AIM OF THE TASK
Pick every line from the data below that contains the string "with" and copy it.

THE RECORDS
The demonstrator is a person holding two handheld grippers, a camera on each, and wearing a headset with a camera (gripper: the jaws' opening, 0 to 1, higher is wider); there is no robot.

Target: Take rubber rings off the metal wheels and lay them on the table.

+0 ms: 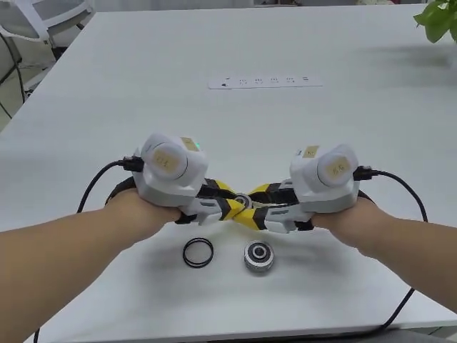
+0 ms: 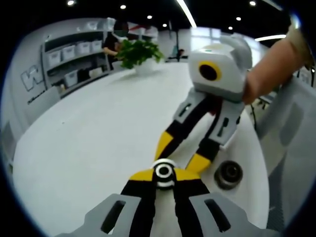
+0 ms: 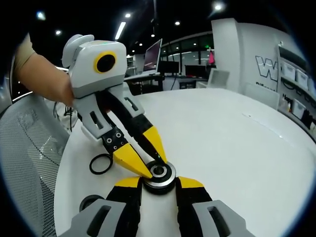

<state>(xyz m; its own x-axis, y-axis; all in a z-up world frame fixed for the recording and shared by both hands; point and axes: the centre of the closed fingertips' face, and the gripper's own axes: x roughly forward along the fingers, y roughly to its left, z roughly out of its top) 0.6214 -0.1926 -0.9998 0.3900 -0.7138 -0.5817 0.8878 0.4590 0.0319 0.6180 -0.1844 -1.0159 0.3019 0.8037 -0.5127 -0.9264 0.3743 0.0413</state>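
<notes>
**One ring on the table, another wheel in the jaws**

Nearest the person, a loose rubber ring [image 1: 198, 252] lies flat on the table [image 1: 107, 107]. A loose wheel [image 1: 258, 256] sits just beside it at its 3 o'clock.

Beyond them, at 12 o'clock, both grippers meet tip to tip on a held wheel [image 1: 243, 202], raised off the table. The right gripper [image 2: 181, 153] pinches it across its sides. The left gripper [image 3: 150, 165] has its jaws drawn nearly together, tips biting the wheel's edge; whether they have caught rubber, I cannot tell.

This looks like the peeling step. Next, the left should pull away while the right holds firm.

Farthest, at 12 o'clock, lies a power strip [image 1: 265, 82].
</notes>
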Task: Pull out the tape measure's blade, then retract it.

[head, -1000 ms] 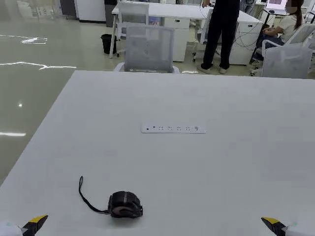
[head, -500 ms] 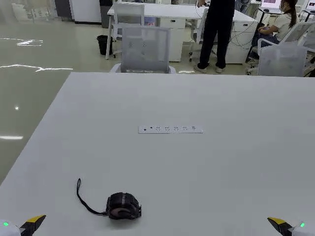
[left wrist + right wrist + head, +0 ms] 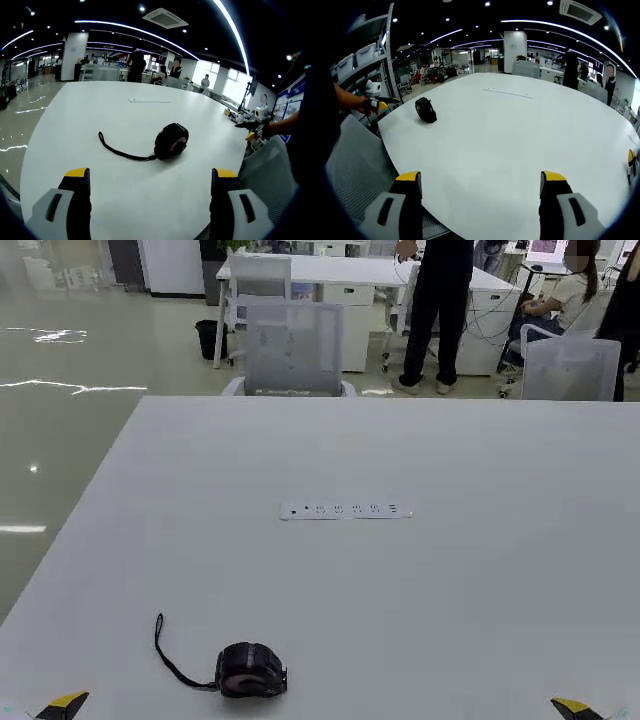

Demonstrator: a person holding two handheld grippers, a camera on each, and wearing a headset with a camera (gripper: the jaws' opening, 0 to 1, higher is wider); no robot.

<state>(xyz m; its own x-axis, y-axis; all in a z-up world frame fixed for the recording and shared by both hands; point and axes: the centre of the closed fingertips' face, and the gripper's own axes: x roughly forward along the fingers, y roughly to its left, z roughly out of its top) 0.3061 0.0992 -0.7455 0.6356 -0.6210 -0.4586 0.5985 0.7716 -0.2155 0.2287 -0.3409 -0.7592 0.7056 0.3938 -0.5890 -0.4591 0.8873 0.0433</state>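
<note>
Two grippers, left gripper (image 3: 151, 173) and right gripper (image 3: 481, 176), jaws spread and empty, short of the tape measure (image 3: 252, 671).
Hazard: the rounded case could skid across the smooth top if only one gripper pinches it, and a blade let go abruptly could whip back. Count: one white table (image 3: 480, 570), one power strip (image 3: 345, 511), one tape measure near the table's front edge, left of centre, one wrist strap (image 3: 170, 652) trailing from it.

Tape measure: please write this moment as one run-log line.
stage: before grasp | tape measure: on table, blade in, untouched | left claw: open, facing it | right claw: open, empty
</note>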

EXERCISE ANSWER
The demonstrator is a person holding two handheld grippers, a camera on each, and wearing a headset with a camera (gripper: the jaws' opening, 0 to 1, higher is wider); there is no robot.
Demonstrator: a person holding two handheld grippers, a camera on each, and wearing a headset with a camera (gripper: the jaws' opening, 0 to 1, higher is wider); no robot.

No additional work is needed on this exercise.